[Start of Attachment]

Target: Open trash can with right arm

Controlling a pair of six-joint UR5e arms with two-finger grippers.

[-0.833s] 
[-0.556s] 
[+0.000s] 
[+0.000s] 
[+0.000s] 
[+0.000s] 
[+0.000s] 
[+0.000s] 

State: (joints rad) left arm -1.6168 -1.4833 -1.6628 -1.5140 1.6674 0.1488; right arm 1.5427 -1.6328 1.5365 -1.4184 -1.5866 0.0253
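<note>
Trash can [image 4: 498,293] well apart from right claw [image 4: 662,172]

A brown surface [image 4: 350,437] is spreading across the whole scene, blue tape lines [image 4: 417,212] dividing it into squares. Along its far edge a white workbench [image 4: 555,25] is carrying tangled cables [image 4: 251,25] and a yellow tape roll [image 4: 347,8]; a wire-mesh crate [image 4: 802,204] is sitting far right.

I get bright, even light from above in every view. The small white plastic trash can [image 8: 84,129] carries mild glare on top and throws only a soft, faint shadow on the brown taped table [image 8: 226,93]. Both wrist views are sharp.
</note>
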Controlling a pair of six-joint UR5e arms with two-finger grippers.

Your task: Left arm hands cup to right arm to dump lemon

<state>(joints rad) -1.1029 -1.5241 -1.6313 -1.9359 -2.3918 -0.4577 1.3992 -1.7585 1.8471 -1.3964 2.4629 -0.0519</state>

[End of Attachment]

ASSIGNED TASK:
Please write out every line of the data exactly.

FINISHED EXERCISE:
Target: Open trash can with right arm

Controlling a pair of six-joint UR5e arms with two-finger grippers.

[-0.833s] 
[-0.556s] 
[+0.000s] 
[+0.000s] 
[+0.000s] 
[+0.000s] 
[+0.000s] 
[+0.000s] 

State: (joints rad) left arm -1.6168 -1.4833 -1.6628 -1.5140 1.6674 0.1488; right arm 1.5427 -1.6328 1.5365 -1.4184 -1.5866 0.0253
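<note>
Trash can [image 4: 498,293] well apart from right claw [image 4: 662,172]

A brown surface [image 4: 350,437] is spreading across the whole scene, blue tape lines [image 4: 417,212] dividing it into squares. Along its far edge a white workbench [image 4: 555,25] is carrying tangled cables [image 4: 251,25] and a yellow tape roll [image 4: 347,8]; a wire-mesh crate [image 4: 802,204] is sitting far right.

I get bright, even light from above in every view. The small white plastic trash can [image 8: 84,129] carries mild glare on top and throws only a soft, faint shadow on the brown taped table [image 8: 226,93]. Both wrist views are sharp.
</note>
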Controlling a pair of six-joint UR5e arms with two-finger grippers.

Your task: Left arm hands cup to right arm to dump lemon

<state>(joints rad) -1.1029 -1.5241 -1.6313 -1.9359 -2.3918 -0.4577 1.3992 -1.7585 1.8471 -1.3964 2.4629 -0.0519</state>

With that, the output is complete.